◆ Given information
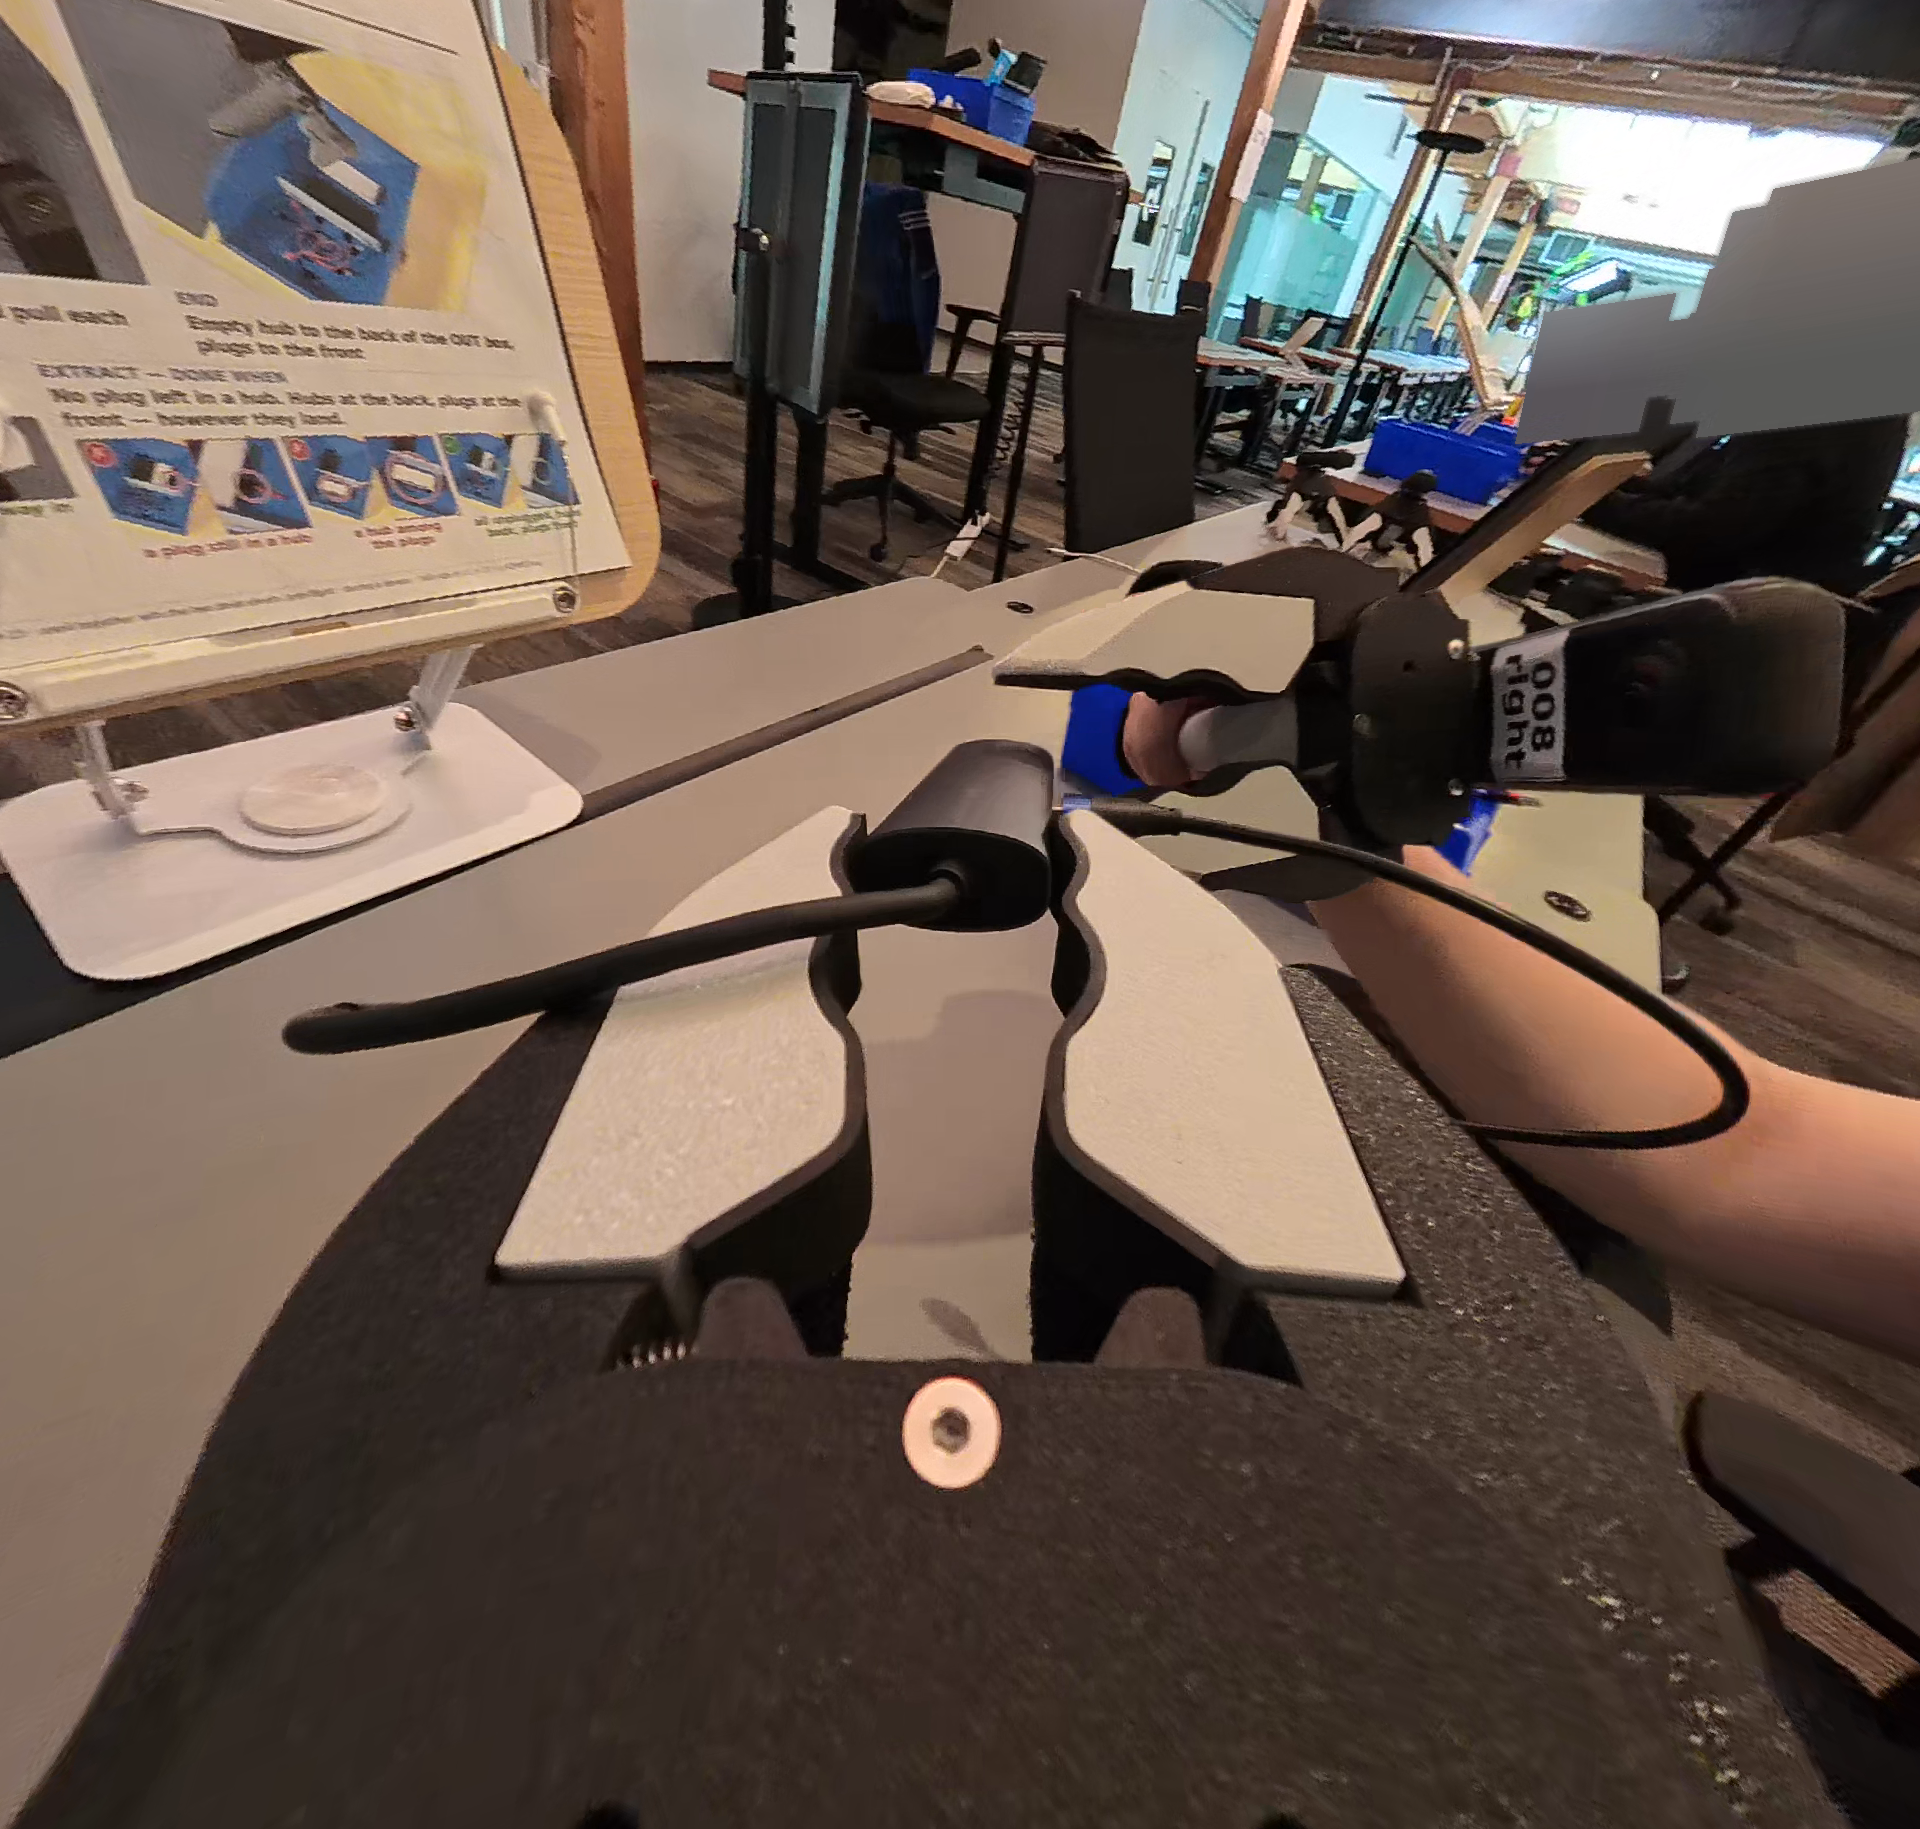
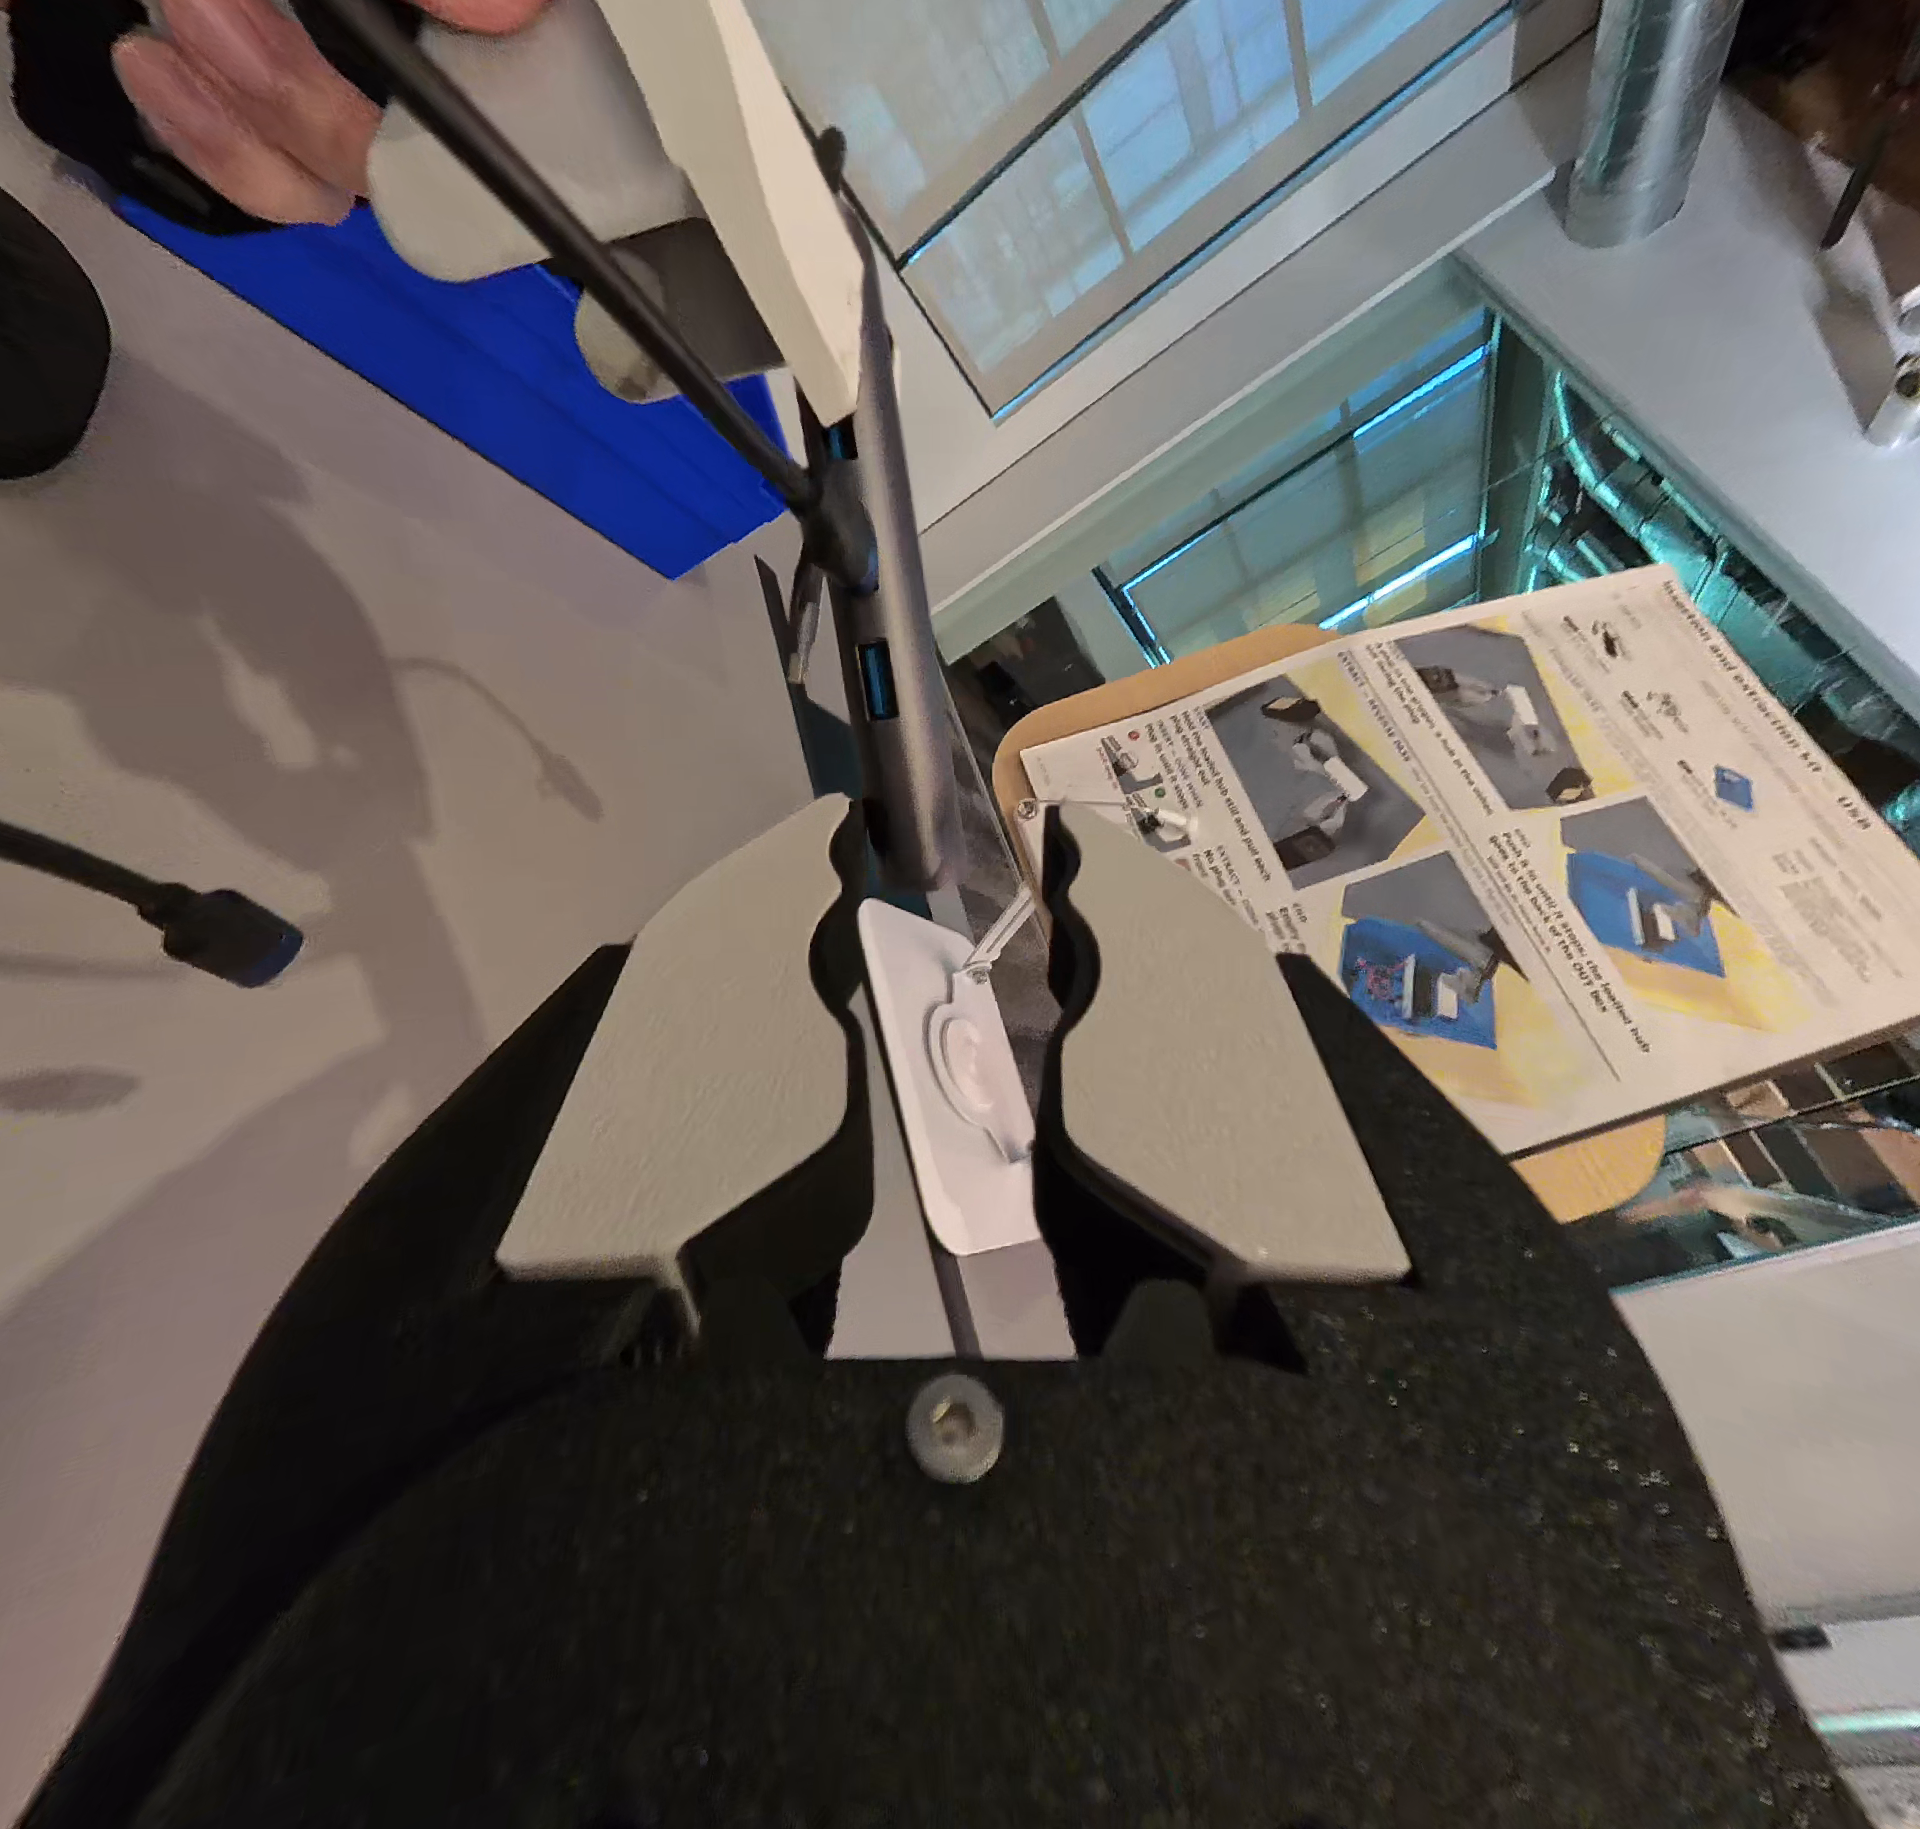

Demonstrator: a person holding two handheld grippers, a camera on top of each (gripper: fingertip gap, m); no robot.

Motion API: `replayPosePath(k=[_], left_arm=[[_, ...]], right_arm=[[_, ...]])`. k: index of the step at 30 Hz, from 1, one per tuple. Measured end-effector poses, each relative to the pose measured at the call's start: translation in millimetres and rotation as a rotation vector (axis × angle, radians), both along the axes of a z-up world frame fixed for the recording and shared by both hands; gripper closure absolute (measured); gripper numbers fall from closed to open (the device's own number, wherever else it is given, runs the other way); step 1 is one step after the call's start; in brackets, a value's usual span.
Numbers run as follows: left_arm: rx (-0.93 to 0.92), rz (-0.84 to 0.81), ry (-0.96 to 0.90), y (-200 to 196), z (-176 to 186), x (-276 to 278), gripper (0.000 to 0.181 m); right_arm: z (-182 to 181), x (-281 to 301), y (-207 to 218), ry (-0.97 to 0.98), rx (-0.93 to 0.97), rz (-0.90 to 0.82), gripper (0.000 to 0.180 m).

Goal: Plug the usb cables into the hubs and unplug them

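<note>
My left gripper [image 1: 951,844] is shut on a dark grey USB hub [image 1: 961,829] and holds it above the grey table [image 1: 208,1208]. The hub's own thick lead [image 1: 582,969] hangs off to the left. A thin black USB cable [image 1: 1621,1010] is plugged into the hub's right side and loops right. My right gripper [image 1: 1003,678] hovers by the hub's far end. In the right wrist view my right gripper [image 2: 951,844] is open and empty. The hub [image 2: 904,699] shows edge-on with its end at the jaws' gap. The cable's plug [image 2: 831,522] sits in it.
An instruction sheet on a wooden stand [image 1: 260,273] with a white base [image 1: 312,844] stands at the left, also in the right wrist view [image 2: 1455,844]. A blue bin [image 1: 1096,740] sits behind the hub. A person's forearm [image 1: 1558,1052] crosses at the right. My hands' fingertips stand some 7 centimetres from each other.
</note>
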State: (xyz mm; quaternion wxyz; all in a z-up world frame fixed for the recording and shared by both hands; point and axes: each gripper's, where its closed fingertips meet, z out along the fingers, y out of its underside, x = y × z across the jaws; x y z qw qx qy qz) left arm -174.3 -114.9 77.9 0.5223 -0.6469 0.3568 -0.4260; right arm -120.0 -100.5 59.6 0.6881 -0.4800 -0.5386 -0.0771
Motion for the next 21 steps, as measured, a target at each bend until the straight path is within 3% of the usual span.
replayPosePath(k=[12, 21], left_arm=[[0.001, 0.084, -0.077, 19.4, 3.1, -14.2, 0.148], [0.115, 0.23, -0.103, 41.7, 13.0, -30.0, 0.148]], right_arm=[[5.3, 9.0, 8.5, 0.11, -0.097, -0.057, 0.15], [28.2, 31.7, 9.1, 0.42, -0.341, -0.188, 0.15]])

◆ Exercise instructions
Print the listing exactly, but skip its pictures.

◆ Solution for this problem
Demonstrator: a person holding two handheld grippers, a camera on top of each (gripper: fingertip gap, m); no robot.

Motion API: `replayPosePath(k=[_], left_arm=[[_, ...]], right_arm=[[_, ...]])`. k: index of the step at 30 Hz, from 1, one per tuple. Measured end-effector poses, each relative to the pose measured at the call's start: translation in millimetres and rotation as a rotation vector (axis × angle, radians), both along the axes of a z-up world frame fixed for the recording and shared by both hands; gripper closure absolute (measured); gripper numbers fall from closed to open (the device's own number, wherever else it is given, runs the other way); step 1 is one step after the call's start; in brackets, a value's usual span.
Numbers run as follows: left_arm: rx (-0.93 to 0.92), rz (-0.84 to 0.81), ry (-0.96 to 0.90), y (-200 to 196), z (-176 to 186), x (-276 to 278), gripper (0.000 to 0.181 m); right_arm: z (-182 to 181), x (-281 to 301), y (-207 to 218), ry (-0.97 to 0.98), rx (-0.93 to 0.97), rz (-0.90 to 0.82), gripper (0.000 to 0.180 m).

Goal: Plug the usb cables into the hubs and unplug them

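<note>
My left gripper [image 1: 951,844] is shut on a dark grey USB hub [image 1: 961,829] and holds it above the grey table [image 1: 208,1208]. The hub's own thick lead [image 1: 582,969] hangs off to the left. A thin black USB cable [image 1: 1621,1010] is plugged into the hub's right side and loops right. My right gripper [image 1: 1003,678] hovers by the hub's far end. In the right wrist view my right gripper [image 2: 951,844] is open and empty. The hub [image 2: 904,699] shows edge-on with its end at the jaws' gap. The cable's plug [image 2: 831,522] sits in it.
An instruction sheet on a wooden stand [image 1: 260,273] with a white base [image 1: 312,844] stands at the left, also in the right wrist view [image 2: 1455,844]. A blue bin [image 1: 1096,740] sits behind the hub. A person's forearm [image 1: 1558,1052] crosses at the right. My hands' fingertips stand some 7 centimetres from each other.
</note>
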State: (xyz mm; quaternion wxyz; all in a z-up world frame fixed for the recording and shared by both hands; point and axes: each gripper's, where its closed fingertips meet, z out along the fingers, y out of its underside, x = y × z across the jaws; x y z qw qx qy qz) left arm -174.3 -114.9 77.9 0.5223 -0.6469 0.3568 -0.4260; right arm -120.0 -100.5 59.6 0.6881 -0.4800 -0.5386 -0.0771
Motion for the next 21 steps, as measured, a target at each bend until the straight path is within 3% of the usual span.
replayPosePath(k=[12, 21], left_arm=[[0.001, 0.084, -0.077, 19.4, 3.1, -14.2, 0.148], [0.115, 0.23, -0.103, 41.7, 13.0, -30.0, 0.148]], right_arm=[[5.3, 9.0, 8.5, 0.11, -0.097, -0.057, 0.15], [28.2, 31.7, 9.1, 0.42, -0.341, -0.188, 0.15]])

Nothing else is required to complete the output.